American piano manufacturer

American Piano Company (Ampico) was an American piano manufacturer formed in 1908 through the merger of Wm. Knabe & Co., Chickering & Sons, Marshall & Wendell, and Foster-Armstrong. They later purchased the Mason & Hamlin piano company as their flagship piano. The merger created one of the largest American piano manufacturers. In 1932, it was merged with the Aeolian Company to form Aeolian-American Co.

==Reproducing pianos==
From 1914, The American Piano Company was one of the leading producers of player pianos, most notably their reproducing system known as the Ampico. The Ampico reproducing player piano was able to capture all the expression of the original performance, with dynamics and fine nuances other devices could not reproduce. Their main competitors in reproducing systems were the Aeolian Duo-Art (1913) and Welte-Mignon (1905).

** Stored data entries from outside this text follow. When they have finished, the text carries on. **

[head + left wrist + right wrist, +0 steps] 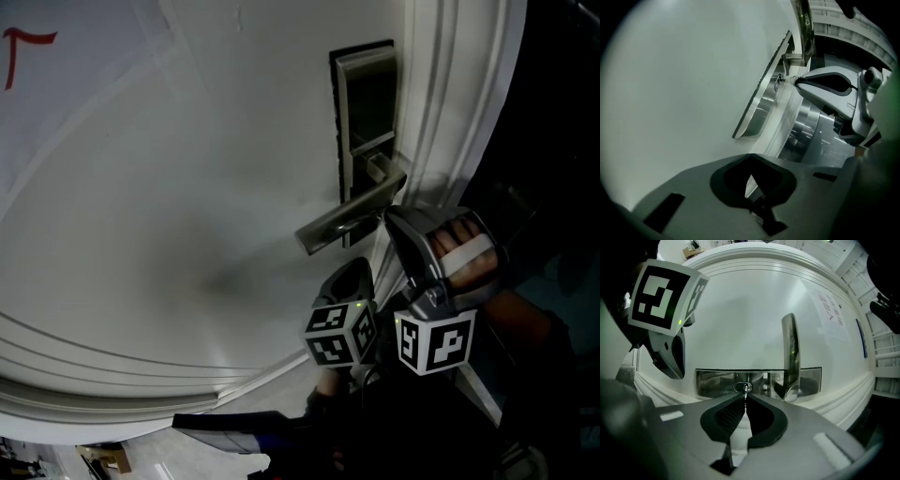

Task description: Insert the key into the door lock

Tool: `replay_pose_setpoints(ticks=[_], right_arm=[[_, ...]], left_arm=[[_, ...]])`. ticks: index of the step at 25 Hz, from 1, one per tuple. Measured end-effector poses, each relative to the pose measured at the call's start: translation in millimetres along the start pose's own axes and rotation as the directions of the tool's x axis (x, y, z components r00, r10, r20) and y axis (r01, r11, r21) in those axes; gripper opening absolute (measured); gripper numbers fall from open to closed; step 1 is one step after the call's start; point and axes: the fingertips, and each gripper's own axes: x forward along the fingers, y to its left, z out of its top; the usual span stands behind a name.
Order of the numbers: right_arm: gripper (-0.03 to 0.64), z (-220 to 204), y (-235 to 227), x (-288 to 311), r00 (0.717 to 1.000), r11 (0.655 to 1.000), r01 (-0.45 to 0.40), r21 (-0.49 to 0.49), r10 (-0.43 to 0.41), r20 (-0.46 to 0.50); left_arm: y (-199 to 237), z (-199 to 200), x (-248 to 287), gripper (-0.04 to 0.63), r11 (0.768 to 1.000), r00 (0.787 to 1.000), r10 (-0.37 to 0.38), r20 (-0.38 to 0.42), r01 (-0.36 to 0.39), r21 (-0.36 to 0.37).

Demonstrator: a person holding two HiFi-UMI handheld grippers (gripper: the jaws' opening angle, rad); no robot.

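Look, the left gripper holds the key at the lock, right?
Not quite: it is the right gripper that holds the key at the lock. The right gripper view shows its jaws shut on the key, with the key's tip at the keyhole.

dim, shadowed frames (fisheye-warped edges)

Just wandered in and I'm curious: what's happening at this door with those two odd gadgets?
A person holds a hand-held gripper in each hand at a white door. The right gripper pinches a small key, its tip right at the keyhole in the metal lock plate, beside the lever handle. How deep it sits is unclear. The left gripper hangs close by, shut and empty.
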Motion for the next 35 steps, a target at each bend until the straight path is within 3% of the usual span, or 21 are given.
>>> replay_pose_setpoints(ticks=[35], right_arm=[[0.012, 0.8, 0.5, 2.4, 1.0, 0.999, 0.021, -0.043, -0.021, -0.008]], left_arm=[[-2.7, 0.1, 0.1, 0.0, 1.0, 1.0, -0.015, -0.006, 0.015, 0.007]])
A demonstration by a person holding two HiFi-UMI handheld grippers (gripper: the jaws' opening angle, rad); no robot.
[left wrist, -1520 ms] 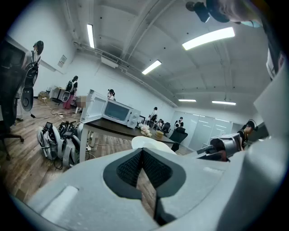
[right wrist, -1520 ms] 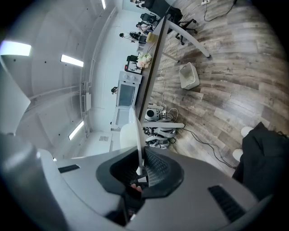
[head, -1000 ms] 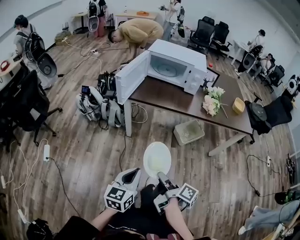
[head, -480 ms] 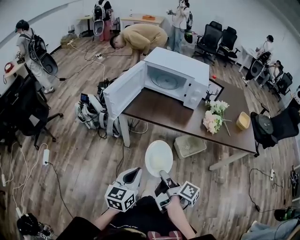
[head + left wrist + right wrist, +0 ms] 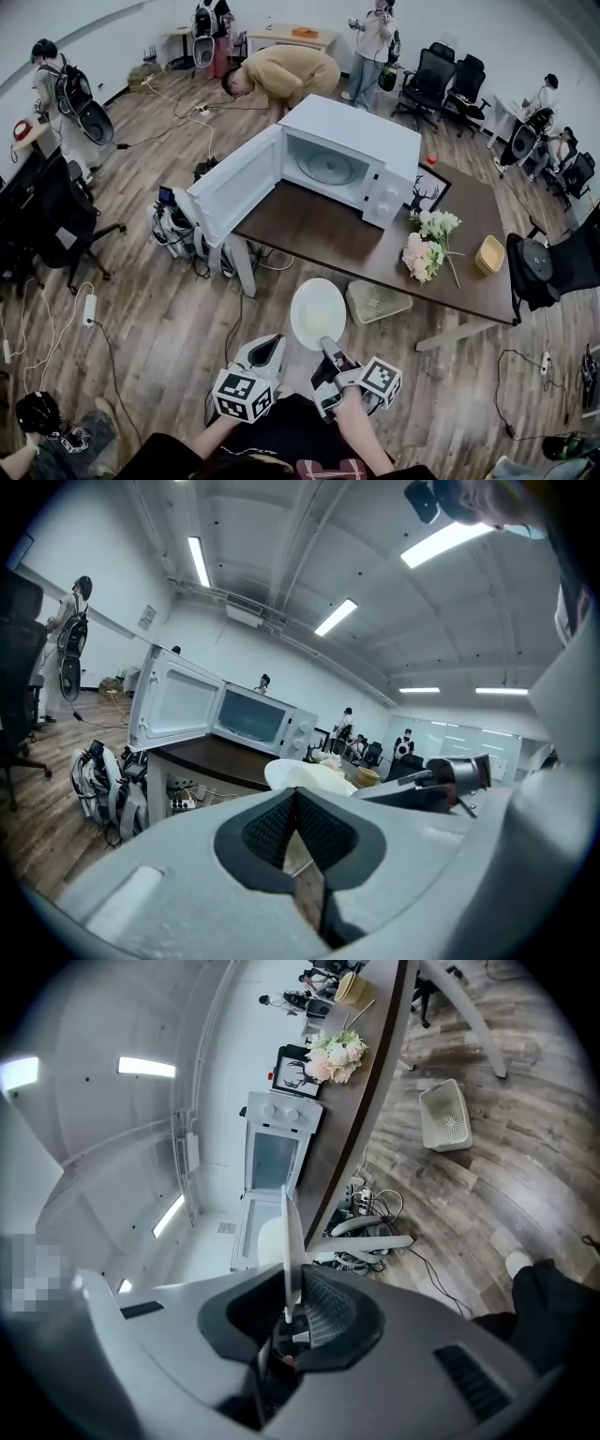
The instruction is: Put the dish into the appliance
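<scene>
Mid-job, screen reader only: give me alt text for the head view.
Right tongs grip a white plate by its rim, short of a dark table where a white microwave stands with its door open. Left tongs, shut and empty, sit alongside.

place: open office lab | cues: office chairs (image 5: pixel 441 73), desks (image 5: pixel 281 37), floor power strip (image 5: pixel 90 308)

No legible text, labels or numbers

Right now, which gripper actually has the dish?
The right gripper: its fingers clamp the rim of the white dish. The left gripper, beside it, is shut on nothing.
</scene>
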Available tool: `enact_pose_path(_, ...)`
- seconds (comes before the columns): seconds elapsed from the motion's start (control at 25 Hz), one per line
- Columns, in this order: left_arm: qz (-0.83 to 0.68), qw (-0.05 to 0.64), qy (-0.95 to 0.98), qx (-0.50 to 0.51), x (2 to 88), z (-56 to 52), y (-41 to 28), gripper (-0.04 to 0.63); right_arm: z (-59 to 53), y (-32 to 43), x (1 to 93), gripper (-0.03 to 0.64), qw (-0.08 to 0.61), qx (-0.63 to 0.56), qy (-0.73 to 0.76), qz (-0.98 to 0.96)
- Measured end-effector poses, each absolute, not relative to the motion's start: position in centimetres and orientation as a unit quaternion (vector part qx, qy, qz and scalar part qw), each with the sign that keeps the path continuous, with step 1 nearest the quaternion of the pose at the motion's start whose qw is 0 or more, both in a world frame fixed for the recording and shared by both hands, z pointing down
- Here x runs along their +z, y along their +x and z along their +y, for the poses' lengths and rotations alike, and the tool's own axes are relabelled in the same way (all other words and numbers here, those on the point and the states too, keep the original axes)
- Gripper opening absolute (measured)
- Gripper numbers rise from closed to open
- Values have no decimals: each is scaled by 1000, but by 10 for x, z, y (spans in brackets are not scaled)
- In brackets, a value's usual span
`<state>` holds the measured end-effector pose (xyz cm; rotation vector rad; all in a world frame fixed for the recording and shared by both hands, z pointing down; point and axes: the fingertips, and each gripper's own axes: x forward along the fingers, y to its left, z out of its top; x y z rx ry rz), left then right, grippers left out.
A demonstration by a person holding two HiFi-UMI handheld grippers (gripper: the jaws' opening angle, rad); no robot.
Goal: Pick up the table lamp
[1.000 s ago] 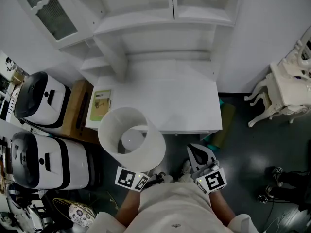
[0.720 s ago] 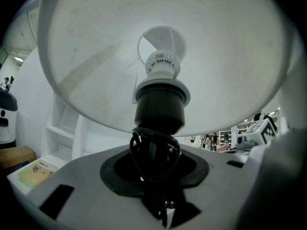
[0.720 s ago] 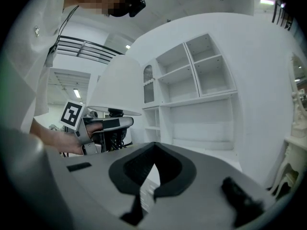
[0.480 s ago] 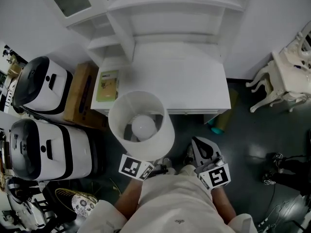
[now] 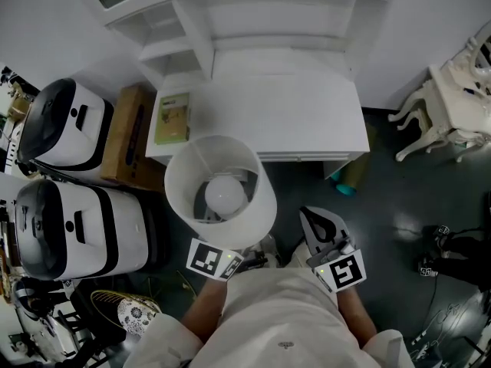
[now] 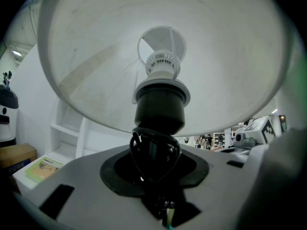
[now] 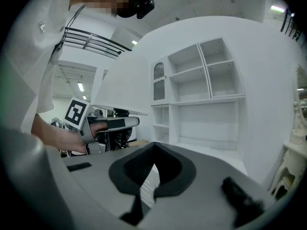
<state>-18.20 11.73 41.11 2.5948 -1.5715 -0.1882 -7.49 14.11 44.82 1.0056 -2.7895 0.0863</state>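
A booklet [image 5: 173, 118] lies at the left edge of the counter [image 5: 291, 121]. The lamp [image 5: 221, 194] is held upright, clear of the counter and over the floor in front of it. The left gripper [image 6: 154, 152] has its jaws clenched on the lamp's black, cord-wrapped stem under the shade. The right gripper [image 5: 318, 222], just beside it, seems closed on nothing.

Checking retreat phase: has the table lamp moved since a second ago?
Yes. In the head view the table lamp has drawn back from the white desk, toward the person.
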Motion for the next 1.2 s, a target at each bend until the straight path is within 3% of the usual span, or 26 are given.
enact_pose_path(1.2,-531,37,844,-59,396,122,-125,160,134,-15,422,11,43,6,354,-934)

The player piano and reproducing Ampico mechanism was originally designed by Charles Fuller Stoddard (1876–1958) with Dr. Clarence Hickman joining the company in the mid-1920s.

Distinguished classical and popular pianists such as Sergei Rachmaninoff (1873–1943), Leo Ornstein (1892–2002), Ferde Grofé (1892-1972), Winifred MacBride, Marguerite Melville Liszniewska, Marguerite Volavy (1886–1951), Adam Carroll, Frank Milne and others recorded for Ampico, and their rolls are a legacy of 19th and early 20th century aesthetic and musical practice.

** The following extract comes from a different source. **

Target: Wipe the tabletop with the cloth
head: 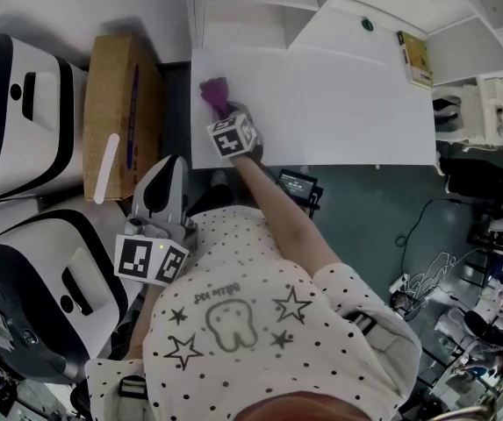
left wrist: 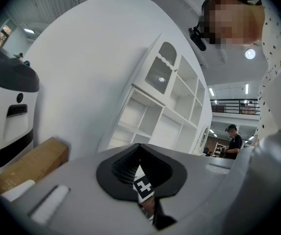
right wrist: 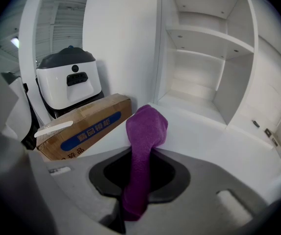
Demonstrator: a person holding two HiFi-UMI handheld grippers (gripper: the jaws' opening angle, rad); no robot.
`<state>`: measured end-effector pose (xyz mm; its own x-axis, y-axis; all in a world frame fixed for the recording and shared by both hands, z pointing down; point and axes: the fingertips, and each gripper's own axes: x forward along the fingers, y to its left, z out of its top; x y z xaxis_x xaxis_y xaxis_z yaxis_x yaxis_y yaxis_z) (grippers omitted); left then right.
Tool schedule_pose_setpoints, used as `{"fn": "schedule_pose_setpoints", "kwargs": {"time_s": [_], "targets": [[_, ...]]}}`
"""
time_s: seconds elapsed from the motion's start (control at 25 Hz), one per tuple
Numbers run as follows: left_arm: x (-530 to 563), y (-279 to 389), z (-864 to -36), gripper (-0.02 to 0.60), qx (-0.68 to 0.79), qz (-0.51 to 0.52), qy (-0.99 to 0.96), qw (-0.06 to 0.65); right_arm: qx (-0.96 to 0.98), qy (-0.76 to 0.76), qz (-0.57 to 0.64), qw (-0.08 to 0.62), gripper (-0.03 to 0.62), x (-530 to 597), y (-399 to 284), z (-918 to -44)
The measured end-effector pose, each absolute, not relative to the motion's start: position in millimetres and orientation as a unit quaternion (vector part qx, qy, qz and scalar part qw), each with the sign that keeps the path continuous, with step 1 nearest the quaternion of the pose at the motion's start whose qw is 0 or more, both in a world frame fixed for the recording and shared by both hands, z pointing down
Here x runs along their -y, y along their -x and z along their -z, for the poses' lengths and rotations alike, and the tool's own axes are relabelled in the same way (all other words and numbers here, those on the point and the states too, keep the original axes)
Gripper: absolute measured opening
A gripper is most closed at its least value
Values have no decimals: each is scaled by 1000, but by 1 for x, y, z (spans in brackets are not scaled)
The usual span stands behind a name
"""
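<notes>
A purple cloth [head: 212, 89] lies bunched at the far left of the white tabletop [head: 339, 103], close to its left edge. My right gripper [head: 220, 103] reaches over the table's front edge and is shut on the cloth; its marker cube sits just behind. In the right gripper view the cloth [right wrist: 149, 124] runs up between the jaws of the right gripper [right wrist: 141, 155] and folds over onto the table. My left gripper [head: 168, 167] is held off the table, low at the left beside the person's body, and holds nothing. In its own view the left gripper [left wrist: 140, 173] has its jaws together.
A cardboard box [head: 121, 103] stands left of the table, seen also as the box [right wrist: 84, 126] beside the cloth. Two white machines [head: 14, 117] [head: 40, 288] stand further left. White shelving [head: 260, 7] backs the table. A green box [head: 416, 58] lies at the far right; a black device [head: 297, 184] sits on the floor.
</notes>
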<state>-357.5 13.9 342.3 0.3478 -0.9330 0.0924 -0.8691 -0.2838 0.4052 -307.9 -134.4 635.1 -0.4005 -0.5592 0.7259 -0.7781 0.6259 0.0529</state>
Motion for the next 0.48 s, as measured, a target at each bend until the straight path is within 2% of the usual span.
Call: {"fn": "schedule_pose_setpoints", "kwargs": {"time_s": [0.48], "targets": [[-20, 360, -342, -5, 580, 76, -788, 195, 841, -367, -134, 375, 61, 124, 334, -635]]}}
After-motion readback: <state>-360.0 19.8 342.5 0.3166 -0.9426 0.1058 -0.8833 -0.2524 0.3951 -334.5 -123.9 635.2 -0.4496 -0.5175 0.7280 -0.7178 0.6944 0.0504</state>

By the end of 1932, Ampico suffered economic difficulties and was finally merged with the Aeolian Company, manufacturer of player pianos and organs. The combined company, known as Aeolian-American Corp., went through several ownership changes before declaring bankruptcy in 1985.

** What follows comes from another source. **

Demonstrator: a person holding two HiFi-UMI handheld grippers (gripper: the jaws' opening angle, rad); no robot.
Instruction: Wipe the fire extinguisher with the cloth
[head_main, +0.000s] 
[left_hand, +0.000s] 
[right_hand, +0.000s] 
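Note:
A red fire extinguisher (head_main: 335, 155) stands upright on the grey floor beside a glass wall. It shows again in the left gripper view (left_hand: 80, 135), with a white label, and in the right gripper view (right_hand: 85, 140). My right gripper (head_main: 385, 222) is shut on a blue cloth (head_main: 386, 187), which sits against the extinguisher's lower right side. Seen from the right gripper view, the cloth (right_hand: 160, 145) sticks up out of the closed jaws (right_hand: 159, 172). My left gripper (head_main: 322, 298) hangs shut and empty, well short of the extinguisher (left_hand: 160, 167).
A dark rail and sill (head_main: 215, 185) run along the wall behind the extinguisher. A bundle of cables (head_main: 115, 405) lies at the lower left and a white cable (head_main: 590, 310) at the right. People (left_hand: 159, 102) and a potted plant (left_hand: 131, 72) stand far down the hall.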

The Ampico reproducing player piano system was discontinued in 1941. The last model introduced was the Ampico Spinet (Style "G") Reproducing Piano in 1936, which had all the functionality of a reproducing piano, and although having a low cost of $495, had modest sales. Only about 200 had been completed by the start of the war.

The first piano rolls specially coded for the Ampico were made by The Rythmodik Music Corporation.

== History ==
The village of East Rochester, New York, originally named Despatch after the transportation company that spawned several dozen car shops in the area, was also home to a musical manufacturing giant for the better part of the 20th century. Nestled in between the New York Central Railroad tracks and Commercial Street, the 250,000 square-foot edifice designed by Henry Ives was the first industrial building in the United States to be constructed from reinforced concrete.

Renowned for its fine craftsmanship, the American Piano Company was the largest distributor and manufacturer of pianos in the world by the mid-1920s. The instrument's popularity reached its peak that decade thanks to a growth in prosperity and an increased interest in music stimulated by phonographs and radio. Piano producers across the country would not fare as well the following decade. Over 347,000 pianos were purchased in the United States in 1923, .

==Legacy==
Ampico reproducing pianos, and their associated piano rolls were rediscovered by collectors in the 1960s who formed the Automatic Musical Instruments Collector's Association.